YOUR INSTRUCTIONS:
Without the images, repeat every line of the listing verbatim.

--- START ---

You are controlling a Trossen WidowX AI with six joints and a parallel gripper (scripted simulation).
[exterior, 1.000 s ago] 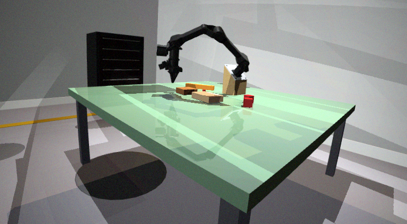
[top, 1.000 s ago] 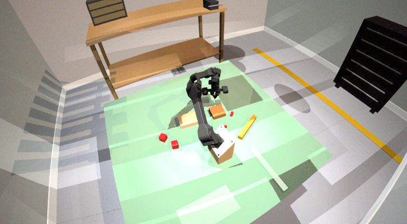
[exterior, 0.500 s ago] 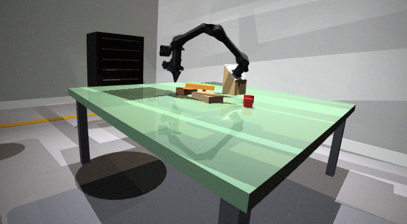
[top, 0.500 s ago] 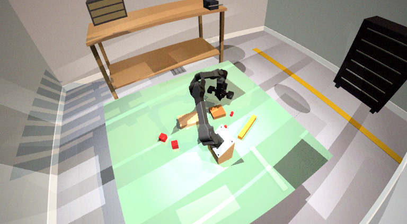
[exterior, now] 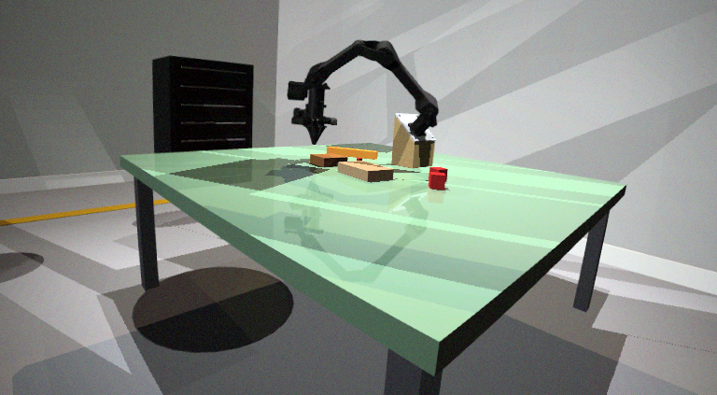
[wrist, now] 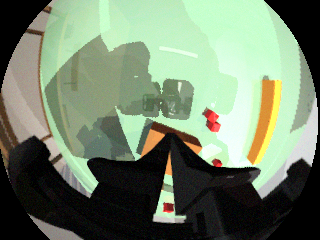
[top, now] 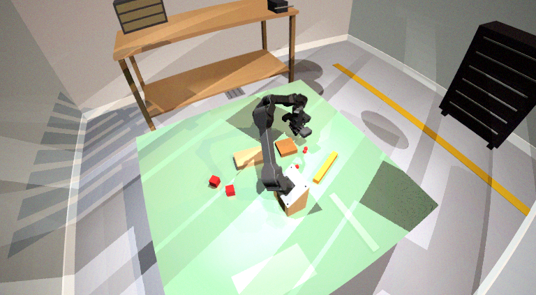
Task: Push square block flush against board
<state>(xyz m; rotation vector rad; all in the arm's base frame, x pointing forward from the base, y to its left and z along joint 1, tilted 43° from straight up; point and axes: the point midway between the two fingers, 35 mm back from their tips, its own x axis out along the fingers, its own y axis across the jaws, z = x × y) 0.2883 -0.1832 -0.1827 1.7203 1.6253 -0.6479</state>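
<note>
The orange-brown square block lies flat on the green table. The pale wooden board lies flat to its left in the top view; my arm hides the board's right end. In the exterior view the board is in front of the block and partly overlaps it in the view. I cannot tell whether they touch. My gripper is shut and empty, pointing down above the table, clear of the block. Its fingers cover part of the block in the wrist view.
A yellow bar lies right of the block in the top view. Small red pieces lie between them. Two red cubes lie left of the arm's wedge-shaped base.
</note>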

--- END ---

COMPLETED TASK:
You are controlling a Trossen WidowX AI with six joints and a parallel gripper (scripted simulation).
[exterior, 1.000 s ago] 
[top, 1.000 s ago] 
[exterior, 0.500 s ago] 
[top, 0.500 s ago] 
[exterior, now] 
[wrist, now] 
[top, now] 
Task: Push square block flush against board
<state>(xyz m; rotation vector rad; all in the arm's base frame, x pointing forward from the base, y to its left and z along joint 1, tilted 43° from straight up; point and axes: the point midway between the two fingers, 35 mm back from their tips, its own x axis out along the fingers, its own y axis across the jaws, z = x × y) 0.2883 -0.1832 -0.1827 1.7203 1.6253 -0.6479</state>
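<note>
The orange-brown square block lies flat on the green table. The pale wooden board lies flat to its left in the top view; my arm hides the board's right end. In the exterior view the board is in front of the block and partly overlaps it in the view. I cannot tell whether they touch. My gripper is shut and empty, pointing down above the table, clear of the block. Its fingers cover part of the block in the wrist view.
A yellow bar lies right of the block in the top view. Small red pieces lie between them. Two red cubes lie left of the arm's wedge-shaped base.
</note>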

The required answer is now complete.